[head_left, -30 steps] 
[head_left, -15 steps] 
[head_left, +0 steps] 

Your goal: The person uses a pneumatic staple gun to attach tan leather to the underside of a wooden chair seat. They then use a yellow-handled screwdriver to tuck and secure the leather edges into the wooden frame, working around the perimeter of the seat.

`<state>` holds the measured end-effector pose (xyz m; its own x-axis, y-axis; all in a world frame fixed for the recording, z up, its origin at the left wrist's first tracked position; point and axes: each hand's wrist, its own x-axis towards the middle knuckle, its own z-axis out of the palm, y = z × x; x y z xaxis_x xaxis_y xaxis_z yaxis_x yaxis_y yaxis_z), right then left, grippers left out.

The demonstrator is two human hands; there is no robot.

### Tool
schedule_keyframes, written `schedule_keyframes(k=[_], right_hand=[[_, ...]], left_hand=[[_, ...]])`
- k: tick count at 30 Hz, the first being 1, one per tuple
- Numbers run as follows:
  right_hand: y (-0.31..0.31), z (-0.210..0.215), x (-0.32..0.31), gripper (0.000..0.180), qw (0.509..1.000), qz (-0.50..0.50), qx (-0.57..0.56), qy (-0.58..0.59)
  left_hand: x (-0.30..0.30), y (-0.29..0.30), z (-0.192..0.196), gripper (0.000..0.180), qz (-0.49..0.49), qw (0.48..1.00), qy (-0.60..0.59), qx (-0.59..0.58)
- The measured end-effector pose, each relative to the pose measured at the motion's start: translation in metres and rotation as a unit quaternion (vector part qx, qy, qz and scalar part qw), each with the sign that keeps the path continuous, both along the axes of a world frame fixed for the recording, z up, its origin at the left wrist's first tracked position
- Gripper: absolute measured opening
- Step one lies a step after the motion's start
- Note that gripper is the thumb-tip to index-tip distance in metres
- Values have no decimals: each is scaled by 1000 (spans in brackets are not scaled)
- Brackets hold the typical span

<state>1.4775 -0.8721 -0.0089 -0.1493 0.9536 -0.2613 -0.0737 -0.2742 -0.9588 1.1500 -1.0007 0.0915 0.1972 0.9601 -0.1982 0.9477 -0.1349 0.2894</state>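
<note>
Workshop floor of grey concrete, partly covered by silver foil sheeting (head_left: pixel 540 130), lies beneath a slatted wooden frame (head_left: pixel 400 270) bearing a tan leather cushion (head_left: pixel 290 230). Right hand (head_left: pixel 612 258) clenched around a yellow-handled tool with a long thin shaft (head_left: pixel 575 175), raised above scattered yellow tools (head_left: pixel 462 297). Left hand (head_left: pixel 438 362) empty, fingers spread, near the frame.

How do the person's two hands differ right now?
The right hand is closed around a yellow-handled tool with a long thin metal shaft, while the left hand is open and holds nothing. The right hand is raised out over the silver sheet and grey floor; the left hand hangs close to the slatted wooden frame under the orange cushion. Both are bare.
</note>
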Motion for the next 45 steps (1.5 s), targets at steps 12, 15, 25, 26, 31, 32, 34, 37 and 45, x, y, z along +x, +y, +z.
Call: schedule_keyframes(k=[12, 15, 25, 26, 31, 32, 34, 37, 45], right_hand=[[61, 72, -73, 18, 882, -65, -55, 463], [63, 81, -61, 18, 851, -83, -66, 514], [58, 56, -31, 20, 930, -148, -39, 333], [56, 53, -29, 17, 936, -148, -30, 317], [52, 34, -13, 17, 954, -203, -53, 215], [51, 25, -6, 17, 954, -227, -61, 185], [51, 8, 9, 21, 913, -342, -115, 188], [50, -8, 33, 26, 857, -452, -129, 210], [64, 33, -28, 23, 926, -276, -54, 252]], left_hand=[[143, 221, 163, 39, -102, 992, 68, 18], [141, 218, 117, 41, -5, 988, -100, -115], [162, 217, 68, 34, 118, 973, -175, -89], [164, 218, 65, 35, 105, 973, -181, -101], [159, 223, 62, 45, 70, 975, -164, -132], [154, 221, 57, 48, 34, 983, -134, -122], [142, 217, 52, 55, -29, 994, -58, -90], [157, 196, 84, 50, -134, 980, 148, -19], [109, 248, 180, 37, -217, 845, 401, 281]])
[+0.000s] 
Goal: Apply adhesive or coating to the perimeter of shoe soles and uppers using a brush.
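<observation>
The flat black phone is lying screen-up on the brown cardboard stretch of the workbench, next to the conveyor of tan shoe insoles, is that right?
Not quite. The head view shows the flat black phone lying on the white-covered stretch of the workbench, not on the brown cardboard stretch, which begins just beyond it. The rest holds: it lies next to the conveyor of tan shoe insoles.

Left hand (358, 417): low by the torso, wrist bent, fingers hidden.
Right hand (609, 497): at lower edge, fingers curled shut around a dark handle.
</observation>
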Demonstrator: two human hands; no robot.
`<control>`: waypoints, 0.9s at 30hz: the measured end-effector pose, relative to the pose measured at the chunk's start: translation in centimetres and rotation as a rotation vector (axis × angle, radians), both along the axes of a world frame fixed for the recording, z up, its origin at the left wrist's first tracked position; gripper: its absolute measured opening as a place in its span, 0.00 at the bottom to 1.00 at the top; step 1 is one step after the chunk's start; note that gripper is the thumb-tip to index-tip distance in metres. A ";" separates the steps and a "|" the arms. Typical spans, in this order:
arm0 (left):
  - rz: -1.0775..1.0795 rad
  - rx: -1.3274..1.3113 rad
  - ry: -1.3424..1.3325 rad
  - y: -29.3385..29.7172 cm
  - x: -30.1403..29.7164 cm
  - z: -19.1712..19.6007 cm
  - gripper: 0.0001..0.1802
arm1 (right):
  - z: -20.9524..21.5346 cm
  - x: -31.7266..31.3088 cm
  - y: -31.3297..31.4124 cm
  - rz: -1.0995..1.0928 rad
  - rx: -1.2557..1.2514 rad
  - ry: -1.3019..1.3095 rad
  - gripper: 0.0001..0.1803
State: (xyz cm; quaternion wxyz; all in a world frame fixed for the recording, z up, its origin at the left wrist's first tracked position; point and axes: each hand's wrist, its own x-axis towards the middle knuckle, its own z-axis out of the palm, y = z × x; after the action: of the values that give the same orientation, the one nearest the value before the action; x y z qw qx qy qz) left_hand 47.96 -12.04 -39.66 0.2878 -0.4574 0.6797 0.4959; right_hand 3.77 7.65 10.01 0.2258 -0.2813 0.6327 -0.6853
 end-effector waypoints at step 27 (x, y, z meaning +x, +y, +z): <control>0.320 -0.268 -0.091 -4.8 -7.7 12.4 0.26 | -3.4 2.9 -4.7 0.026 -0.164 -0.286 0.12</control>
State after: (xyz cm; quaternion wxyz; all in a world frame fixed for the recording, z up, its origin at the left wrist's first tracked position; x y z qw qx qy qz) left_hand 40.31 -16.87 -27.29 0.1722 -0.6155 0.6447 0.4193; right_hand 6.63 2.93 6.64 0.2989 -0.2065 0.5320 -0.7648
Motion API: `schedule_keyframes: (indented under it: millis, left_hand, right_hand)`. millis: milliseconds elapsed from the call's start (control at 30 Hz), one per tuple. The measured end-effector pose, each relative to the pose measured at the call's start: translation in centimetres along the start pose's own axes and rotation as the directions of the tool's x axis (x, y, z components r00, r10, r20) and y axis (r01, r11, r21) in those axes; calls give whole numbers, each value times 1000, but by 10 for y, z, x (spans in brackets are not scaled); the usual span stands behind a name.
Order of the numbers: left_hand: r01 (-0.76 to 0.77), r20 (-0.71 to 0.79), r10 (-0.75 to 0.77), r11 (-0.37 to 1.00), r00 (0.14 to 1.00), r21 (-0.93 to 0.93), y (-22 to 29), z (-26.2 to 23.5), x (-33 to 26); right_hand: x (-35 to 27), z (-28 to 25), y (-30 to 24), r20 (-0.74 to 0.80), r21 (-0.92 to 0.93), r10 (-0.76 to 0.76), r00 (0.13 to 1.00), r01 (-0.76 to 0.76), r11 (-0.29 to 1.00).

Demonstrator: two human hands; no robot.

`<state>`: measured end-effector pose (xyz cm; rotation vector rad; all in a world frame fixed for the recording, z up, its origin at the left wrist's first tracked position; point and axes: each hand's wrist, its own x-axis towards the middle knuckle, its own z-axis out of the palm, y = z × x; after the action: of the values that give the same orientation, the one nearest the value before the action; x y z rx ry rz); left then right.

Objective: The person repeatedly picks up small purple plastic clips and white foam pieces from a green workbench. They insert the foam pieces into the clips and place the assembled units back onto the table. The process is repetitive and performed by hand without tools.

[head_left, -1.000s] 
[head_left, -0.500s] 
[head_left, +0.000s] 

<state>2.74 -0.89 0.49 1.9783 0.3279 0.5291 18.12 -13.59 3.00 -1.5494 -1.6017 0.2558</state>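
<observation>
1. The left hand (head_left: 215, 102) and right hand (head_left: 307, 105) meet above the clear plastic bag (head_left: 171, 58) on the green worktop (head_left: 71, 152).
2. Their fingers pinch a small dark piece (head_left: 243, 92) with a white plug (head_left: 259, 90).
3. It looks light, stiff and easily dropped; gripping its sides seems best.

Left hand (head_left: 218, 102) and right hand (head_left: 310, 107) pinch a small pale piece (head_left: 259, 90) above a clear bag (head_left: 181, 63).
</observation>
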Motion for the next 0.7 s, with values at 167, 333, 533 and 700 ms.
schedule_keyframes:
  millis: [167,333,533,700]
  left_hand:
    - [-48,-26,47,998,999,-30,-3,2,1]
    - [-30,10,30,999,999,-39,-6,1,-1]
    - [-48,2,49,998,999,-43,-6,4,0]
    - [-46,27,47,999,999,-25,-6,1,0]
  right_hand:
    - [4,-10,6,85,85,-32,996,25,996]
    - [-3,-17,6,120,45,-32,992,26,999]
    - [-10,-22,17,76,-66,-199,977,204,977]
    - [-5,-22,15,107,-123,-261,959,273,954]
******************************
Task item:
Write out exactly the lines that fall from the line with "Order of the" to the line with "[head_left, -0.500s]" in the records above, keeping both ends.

Output:
Order of the numbers: left_hand: r01 (-0.76 to 0.77), r20 (-0.71 to 0.79), r10 (-0.75 to 0.77), r11 (-0.37 to 1.00), r00 (0.14 to 1.00), r21 (-0.93 to 0.93), y (-22 to 29), z (-26.2 to 23.5), x (-33 to 26); right_hand: x (-35 to 27), z (-28 to 25), y (-30 to 24), r20 (-0.74 to 0.80), r21 (-0.92 to 0.93), r10 (-0.76 to 0.76), r00 (0.13 to 1.00), r01 (-0.76 to 0.76), r11 (-0.29 to 1.00).

Demonstrator: two human hands; no robot.

`<state>`: measured end-effector pose (xyz cm; rotation vector rad; all in a world frame fixed for the recording, z up, its origin at the left wrist's first tracked position; point and axes: each hand's wrist, its own x-axis towards the middle knuckle, its own z-axis out of the palm, y = z × x; after the action: of the values that give the same orientation, the one nearest the value before the action; x y z rx ry rz); left then right.

Objective: The person repeatedly picks up small purple plastic clips and white foam pieces from a green workbench. They insert the foam pieces into the clips and place the assembled units back onto the table. The process is repetitive and performed by hand without tools.

[head_left, -1.000s] 
[head_left, -0.500s] 

With this, the output is complete.